The distinction between art and not-art is divisive and lots of people have already talked about it. I also relate to, and have heard many stories of others feeling alienated from art displayed in museums. Most of the time I’ve been in a space where everything is labeled like they are in exhibition spaces, I’ve gravitated to reading the curators’ explanations first. I’d then gaze back at what was looking at me and try to win this staring contest with this edified perspective. I don’t know if it was possible to win in this context.

My best friend prompted the most memorable shift in my approach to observing and appreciating art. They said that they look for pieces of their own experience in these objects that others have made. This transition from a desire to know the truth to then just to know my part in it: it felt and feels much more fulfilling than to walk in a room and to judge the worth of what I was looking at—money? objective honor? appreciation? my time?
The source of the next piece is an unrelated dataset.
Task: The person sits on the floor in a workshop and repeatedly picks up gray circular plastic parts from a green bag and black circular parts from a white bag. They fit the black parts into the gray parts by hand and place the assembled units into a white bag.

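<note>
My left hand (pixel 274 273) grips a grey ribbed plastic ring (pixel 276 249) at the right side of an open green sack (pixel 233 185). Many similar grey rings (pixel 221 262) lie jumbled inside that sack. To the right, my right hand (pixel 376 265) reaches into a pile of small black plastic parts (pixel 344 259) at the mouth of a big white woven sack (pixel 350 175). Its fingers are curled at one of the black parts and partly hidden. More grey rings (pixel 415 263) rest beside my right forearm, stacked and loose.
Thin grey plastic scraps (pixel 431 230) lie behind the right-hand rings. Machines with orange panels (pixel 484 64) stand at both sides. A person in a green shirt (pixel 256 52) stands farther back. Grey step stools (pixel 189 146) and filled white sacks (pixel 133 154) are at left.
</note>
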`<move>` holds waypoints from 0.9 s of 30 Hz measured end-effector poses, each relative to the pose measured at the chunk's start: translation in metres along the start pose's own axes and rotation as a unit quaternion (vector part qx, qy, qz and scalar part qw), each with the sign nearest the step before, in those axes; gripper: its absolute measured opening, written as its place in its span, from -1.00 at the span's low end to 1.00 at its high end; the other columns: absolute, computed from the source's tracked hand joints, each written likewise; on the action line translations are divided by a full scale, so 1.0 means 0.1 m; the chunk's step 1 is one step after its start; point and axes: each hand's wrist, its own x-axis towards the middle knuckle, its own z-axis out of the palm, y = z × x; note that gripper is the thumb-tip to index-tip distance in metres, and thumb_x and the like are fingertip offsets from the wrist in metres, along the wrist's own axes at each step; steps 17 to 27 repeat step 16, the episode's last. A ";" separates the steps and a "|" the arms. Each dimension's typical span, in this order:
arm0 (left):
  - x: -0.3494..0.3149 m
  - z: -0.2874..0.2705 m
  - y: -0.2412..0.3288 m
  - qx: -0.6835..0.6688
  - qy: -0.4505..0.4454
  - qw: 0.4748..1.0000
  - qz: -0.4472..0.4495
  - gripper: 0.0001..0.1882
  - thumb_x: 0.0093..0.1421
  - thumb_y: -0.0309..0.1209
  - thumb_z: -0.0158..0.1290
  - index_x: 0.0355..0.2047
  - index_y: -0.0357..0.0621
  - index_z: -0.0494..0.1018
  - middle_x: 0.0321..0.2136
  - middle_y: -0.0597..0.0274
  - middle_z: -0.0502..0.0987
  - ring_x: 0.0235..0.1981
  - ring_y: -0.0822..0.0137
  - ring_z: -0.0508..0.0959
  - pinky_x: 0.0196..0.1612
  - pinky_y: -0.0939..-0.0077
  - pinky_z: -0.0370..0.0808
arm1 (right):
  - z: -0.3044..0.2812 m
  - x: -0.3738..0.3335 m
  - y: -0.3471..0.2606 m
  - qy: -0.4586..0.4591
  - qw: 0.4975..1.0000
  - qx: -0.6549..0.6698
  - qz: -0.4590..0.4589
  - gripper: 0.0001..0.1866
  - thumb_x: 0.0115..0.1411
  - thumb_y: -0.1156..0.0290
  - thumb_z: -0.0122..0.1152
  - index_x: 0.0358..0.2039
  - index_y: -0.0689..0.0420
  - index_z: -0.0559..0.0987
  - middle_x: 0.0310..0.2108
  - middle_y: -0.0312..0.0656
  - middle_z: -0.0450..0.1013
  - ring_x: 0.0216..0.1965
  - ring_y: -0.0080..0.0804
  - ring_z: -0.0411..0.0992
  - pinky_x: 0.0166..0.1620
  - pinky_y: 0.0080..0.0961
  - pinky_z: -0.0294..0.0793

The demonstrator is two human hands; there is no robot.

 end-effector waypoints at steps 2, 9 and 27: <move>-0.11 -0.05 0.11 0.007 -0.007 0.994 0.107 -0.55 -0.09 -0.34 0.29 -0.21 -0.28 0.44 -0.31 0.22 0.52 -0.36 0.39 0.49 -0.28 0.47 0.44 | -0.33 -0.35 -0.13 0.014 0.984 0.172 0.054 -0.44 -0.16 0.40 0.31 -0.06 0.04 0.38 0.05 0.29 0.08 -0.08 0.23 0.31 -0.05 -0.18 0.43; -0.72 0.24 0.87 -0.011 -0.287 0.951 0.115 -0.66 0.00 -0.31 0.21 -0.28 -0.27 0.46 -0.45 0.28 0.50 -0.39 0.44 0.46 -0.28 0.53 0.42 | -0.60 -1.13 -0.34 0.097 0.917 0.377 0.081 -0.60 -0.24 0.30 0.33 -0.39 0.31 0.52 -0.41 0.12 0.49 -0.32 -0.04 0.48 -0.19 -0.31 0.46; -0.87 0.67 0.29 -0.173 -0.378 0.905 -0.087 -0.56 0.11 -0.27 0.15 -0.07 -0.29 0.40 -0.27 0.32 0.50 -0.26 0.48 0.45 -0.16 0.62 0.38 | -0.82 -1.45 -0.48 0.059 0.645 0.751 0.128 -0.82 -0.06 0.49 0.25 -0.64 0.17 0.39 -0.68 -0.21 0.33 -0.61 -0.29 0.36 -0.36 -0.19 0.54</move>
I visited the Barbican’s Unravel exhibition recently. Perhaps it is because I am more open and more sensitive at this moment in time than any other, but I felt like these pieces were tied to my life in a way that I have never been able to in other, more similar spaces (except maybe there was this exhibition at the Museum of Modern Art in Dublin that featured 30 early career artists’ work that I think sparked this at first, perhaps).

It was a re-recognition of myself, of toys that I used to make in my closet and my bedroom, worlds created out of dirt and recycling and samples and (mostly) free things.

At this exhibit I realized that the most relevant distinction between artist and not-artist (personally) feels like the ability to articulate what you have done and why, and for that to ostensibly be connected to some broader audience. 2024-04-22_0016

Received by which critic? In the context of which conversation? What terms and conditions are you entering on, even as they are invisible, when you do so? Any conversation has its own dynamics and desires and prejudices. It’s just holding balance with exploring different conversations and getting to know which ones might dampen and frustrate your own sense of aesthetic, without allowing it to dampen and frustrate it.

Connected to this train of thought is an excerpt from one of my favorite podcasts as of late: the Blindboy Podcast. This episode is titled “The History of Whales who wear dead salmon as hats.” At one point he responds to a reader asking him how they might start off as an aspiring writer. I’m not sure how faithful the punctuation is, but I think I did a good enough job transcribing:

Submit to these publications, not to get published, but to get rejected. Get rejected so much that you will not experience the feeling of rejection as something negative and you will understand it as an essential facet of being an artist. And the more rejection you get, the more feedback you’ll get. The more rejection will feel completely normal. you’ll understand failure not as a bad thing, but as a thing that must happen. Failure will become a thing you don’t fear at all. and then when you write you’re no longer fighting the fear of failing. You stop trying to copy people. You won’t write because you want to write something good or something bad, you’re like a firefighter who practices their own fire every day. Flames are just part of your job. They’re not scary anymore, when you can write and the fear of failure isn’t present, you’ll find your own unique voice. Your unique voice as a writer. Then your writing gets better. You keep submitting. there’s less failures and then you get published more.

It’s easier said than done. How do you remain in dialogue with the world, but to contribute to it meaningfully and authentically in the meantime?

In an alternate life, perhaps I was a fiction writer, maybe a seamstress, maybe a portraitist, maybe a fly high steampunk widget.